Jewish World Review March 8, 2004 / 15 Adar 5764
Clinton on ticket? Possibly. but which one?http://www.NewsAndOpinion.com | The talk show speculation on who John Kerry might bring on as vice presidential candidate has picked up steam. The conventional names bandied about: Edwards, Graham and, of course, Clinton. And while Hillary on the ticket may solidify the left AND the right to the love 'em or hate 'em electorate, it is not Hillary who could create the most interesting and media provoking vibe.
If Kerry and the Democrats really wants to fire up the constituencies and make my job easier, there is only one Clinton for the job...Bill.
Far-fetched? Perhaps. Legal? Absolutely.
The 22nd Amendment does not bar an ex-President, even a two-term President, from serving as Vice President. Nor does it bar a two-term ex-President from becoming President if the elected President is somehow unable to serve out his term.
The Republican Party will profess delight in taking on the Grand Old Party's all-time whipping boy and the Limbaugh-Hannity talk-radio apparatus need not break a sweat as they've never totally deleted the former President-bashing from their daily diatribes. Surely, they will attempt to make hay over the war-hero Kerry's inability to fight this fight without hiding behind the Democrat's hulking behemoth. The "Who Will Really Be President?" bumper stickers will be plastered across every gas-guzzling SUV and Wall Street desk.
But while the Right might seek to put on a happy face, not far below the grin would sit the great fear that, once again, the Comeback Monster has risen from the ashes. A monster that knows how to take on the lambasting torches of the GOP villagers and win. Bill Clinton has always been the embodiment of "Bring It On," even if sometimes he brings it on himself.
Questions of character would be tossed like cookies on Times Square during New Years Eve, but Clinton has and will continue to hit those soft tosses out of the park.
Kerry would have to face questions concerning who will actually be the person to sit in the Oval Office, including the predictable ones questioning the identity of the person delivering the pizza. But instead of going to his cadre of consultants for the response, Kerry only need turn toward his running mate who will not only supply a snappy two hour haymaker but color it with storied experience with job increases, budget surpluses and personal income growth as he knocks every real or imagined attack aside with the ease of a Godzilla face off with a New York skyscraper.

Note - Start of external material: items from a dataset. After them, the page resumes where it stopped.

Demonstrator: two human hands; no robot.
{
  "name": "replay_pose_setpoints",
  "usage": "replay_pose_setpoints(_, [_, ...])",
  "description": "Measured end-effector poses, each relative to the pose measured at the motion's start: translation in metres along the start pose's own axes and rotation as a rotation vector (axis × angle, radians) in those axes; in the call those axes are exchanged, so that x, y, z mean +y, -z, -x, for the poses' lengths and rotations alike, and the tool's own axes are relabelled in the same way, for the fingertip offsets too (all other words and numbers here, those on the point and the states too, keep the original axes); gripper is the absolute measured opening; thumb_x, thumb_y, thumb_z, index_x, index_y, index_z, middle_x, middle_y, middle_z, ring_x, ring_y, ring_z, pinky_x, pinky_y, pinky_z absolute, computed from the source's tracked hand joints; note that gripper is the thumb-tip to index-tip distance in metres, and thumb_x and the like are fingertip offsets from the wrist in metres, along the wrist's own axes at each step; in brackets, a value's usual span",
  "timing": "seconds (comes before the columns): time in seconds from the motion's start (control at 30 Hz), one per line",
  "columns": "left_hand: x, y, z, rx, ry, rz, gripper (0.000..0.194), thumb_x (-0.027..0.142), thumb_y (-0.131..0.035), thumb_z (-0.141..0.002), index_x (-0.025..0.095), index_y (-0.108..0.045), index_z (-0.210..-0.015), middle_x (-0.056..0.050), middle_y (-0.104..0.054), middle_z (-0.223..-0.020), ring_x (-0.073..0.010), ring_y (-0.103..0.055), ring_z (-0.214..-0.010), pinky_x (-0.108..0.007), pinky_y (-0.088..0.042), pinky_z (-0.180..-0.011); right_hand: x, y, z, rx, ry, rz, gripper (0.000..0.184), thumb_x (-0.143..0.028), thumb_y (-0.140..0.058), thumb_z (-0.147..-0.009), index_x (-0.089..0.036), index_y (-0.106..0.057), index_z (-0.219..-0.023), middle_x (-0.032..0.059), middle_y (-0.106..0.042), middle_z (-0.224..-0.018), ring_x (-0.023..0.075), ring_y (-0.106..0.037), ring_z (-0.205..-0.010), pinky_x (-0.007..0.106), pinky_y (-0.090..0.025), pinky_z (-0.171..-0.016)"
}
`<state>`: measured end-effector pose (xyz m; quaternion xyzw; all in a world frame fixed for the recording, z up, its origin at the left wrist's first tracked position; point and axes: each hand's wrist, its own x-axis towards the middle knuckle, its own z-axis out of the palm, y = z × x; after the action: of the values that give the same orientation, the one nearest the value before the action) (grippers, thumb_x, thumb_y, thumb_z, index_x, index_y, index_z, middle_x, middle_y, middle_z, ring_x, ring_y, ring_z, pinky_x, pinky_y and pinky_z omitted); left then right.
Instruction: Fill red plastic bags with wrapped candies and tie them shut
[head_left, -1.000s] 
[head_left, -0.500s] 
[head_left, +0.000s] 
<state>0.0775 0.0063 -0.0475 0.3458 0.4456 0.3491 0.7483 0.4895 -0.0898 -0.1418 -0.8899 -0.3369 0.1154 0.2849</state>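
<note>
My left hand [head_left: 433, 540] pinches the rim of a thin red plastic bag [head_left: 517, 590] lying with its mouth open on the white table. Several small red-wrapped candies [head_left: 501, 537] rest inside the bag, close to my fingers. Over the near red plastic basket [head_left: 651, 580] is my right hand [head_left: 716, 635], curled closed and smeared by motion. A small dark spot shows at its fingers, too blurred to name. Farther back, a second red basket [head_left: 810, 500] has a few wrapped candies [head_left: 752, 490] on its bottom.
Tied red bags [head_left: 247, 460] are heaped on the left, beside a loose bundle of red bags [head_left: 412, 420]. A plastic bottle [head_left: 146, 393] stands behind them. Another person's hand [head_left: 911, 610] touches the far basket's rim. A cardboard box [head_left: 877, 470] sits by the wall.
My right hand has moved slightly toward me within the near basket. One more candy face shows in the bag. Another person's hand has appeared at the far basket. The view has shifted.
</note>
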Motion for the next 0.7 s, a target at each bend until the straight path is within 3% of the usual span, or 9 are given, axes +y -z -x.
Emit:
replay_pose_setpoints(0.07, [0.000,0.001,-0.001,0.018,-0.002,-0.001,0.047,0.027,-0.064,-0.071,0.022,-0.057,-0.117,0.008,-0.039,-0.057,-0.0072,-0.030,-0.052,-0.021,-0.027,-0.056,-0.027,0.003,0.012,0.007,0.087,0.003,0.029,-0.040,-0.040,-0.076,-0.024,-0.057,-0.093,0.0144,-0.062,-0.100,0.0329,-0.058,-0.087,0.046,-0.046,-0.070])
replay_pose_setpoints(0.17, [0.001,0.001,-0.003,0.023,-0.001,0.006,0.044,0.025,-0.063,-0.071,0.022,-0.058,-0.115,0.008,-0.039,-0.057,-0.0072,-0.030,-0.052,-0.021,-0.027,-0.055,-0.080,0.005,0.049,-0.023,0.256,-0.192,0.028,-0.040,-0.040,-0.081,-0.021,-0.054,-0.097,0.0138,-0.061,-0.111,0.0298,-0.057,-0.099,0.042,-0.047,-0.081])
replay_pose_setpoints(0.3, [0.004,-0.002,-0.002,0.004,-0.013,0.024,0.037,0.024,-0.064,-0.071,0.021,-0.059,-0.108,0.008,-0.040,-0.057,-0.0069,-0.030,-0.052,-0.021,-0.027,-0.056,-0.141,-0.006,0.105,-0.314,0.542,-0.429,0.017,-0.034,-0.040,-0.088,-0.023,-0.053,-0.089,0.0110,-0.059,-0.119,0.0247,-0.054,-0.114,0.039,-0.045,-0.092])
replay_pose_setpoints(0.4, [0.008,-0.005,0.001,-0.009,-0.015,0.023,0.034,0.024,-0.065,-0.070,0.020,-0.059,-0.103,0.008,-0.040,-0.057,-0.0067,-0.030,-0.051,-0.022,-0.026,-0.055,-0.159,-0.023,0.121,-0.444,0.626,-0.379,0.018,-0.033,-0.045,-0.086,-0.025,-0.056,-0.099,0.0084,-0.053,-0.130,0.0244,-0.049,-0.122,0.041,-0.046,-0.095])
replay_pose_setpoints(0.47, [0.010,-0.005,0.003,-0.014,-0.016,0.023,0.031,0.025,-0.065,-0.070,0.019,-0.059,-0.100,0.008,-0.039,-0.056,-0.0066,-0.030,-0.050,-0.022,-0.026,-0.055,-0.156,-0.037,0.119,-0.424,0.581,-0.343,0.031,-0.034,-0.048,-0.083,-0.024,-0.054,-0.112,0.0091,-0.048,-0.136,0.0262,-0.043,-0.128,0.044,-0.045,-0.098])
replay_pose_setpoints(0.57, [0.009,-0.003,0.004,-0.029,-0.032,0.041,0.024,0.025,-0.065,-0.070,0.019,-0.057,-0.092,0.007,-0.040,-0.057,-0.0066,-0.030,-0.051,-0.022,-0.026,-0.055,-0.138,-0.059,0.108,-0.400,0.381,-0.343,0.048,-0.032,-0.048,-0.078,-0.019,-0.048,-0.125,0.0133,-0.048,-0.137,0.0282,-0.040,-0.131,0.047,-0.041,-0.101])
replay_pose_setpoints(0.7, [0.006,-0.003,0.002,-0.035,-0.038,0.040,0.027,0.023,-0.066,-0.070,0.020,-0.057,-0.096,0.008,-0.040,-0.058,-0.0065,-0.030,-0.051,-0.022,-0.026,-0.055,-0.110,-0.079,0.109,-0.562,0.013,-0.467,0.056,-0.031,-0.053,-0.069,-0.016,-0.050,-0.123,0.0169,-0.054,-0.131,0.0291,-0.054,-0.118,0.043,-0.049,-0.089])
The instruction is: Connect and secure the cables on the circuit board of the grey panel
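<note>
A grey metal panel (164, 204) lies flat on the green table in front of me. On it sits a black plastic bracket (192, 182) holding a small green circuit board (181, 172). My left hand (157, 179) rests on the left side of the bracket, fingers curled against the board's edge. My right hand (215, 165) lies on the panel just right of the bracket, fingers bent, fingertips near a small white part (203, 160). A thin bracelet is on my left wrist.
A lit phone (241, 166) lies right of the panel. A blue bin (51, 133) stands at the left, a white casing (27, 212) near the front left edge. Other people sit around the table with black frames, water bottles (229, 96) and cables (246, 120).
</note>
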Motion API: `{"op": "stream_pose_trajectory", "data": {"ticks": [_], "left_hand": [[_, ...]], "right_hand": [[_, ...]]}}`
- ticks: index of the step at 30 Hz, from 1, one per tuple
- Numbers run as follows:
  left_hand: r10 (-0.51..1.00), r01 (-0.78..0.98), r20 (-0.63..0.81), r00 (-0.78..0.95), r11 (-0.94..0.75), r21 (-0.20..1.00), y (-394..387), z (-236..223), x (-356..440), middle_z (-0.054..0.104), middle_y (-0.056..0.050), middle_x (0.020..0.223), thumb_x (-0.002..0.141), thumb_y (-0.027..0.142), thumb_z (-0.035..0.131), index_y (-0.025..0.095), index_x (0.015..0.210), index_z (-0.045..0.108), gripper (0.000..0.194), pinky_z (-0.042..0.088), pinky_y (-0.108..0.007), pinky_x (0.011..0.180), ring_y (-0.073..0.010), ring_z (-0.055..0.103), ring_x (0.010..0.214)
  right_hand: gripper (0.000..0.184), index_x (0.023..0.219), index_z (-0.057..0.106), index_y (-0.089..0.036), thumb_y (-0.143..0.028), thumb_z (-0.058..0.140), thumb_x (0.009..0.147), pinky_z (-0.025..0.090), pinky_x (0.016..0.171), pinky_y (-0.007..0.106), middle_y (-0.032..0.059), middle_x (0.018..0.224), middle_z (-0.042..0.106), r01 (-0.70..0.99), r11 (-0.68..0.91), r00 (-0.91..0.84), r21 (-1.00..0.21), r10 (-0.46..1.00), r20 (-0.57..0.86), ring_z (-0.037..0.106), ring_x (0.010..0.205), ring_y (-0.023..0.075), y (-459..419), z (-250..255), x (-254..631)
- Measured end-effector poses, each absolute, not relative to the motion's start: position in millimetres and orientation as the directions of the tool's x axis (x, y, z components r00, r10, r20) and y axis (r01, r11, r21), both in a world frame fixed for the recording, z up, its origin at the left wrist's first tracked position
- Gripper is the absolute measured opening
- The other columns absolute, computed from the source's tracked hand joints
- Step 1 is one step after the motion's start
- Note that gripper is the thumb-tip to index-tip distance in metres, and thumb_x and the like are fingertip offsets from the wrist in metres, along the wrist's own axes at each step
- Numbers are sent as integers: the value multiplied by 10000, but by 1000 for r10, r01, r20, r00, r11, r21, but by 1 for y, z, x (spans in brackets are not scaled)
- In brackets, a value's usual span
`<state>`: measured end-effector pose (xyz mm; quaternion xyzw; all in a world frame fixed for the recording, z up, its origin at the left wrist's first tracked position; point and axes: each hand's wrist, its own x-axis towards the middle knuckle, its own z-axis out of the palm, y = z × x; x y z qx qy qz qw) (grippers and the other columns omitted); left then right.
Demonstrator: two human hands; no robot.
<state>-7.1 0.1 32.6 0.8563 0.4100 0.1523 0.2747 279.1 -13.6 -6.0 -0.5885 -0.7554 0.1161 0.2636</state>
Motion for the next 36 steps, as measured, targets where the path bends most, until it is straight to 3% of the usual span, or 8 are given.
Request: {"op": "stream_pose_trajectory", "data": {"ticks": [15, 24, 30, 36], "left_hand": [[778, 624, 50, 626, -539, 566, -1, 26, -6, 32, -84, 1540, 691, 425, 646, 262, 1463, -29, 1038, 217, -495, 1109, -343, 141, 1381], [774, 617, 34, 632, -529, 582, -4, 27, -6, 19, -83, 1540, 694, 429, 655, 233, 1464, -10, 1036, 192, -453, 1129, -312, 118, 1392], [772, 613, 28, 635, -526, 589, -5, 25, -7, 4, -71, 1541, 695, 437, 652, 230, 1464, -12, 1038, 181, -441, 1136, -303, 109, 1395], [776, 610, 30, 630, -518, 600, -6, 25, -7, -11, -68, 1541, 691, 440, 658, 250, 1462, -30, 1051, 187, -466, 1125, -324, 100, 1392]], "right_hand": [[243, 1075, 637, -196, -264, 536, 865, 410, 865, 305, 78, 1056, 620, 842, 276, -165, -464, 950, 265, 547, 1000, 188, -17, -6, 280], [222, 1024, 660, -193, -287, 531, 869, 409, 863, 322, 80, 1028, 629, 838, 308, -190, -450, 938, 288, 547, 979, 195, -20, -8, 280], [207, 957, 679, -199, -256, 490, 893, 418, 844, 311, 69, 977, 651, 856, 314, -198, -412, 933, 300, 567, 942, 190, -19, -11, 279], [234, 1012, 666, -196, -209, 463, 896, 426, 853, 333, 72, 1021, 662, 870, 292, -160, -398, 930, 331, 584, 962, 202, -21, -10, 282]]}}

Would there be worry that Kerry/Bubba ticket wouldn't be able to dodge the political bullet? Dodge it? Bill dares them to pull the trigger and when they do, rather than ducking the shot, he stands ecstatic and fixed in the line of fire, waiting patiently to snare the bullet in his teeth, spitting it back at the shooter at twice the velocity fired. Worried? Clinton would teach Kerry to face the partisan blasts with a ever-smiling "Thank you, sir. May I have another." And tell me it wouldn't be fun seeing one Viet Nam dodger facing off against another?
And while Vice President Cheney pops out of his secret administrative burrow with all the frequency of Punxsutawney Phil, Vice President Clinton would be ready and able to appear in front of the public 24/7 (an actual 24/7), allowing Kerry to do the work of the people. It's the two for one philosophy, but without Hillary, which might also make a terrific Democratic bumper sticker.
A Kerry/B. Clinton ticket could be Bush's worst nightmare. If only a fraction of Bubba's charisma, ease of speech and ability to take on every and any attack rubs off on the steady but colorless Kerry, expect a landslide victory for the Democrats and a guaranteed four years of grist for talk radio
Of course, after the inauguration, Kerry might want to make sure that he has the Secret Service pre-testing anything he's plans to eat or drink around his engaging and winsome VP. It's a small accommodation to be made when the prize is the White House. Ask Hillary.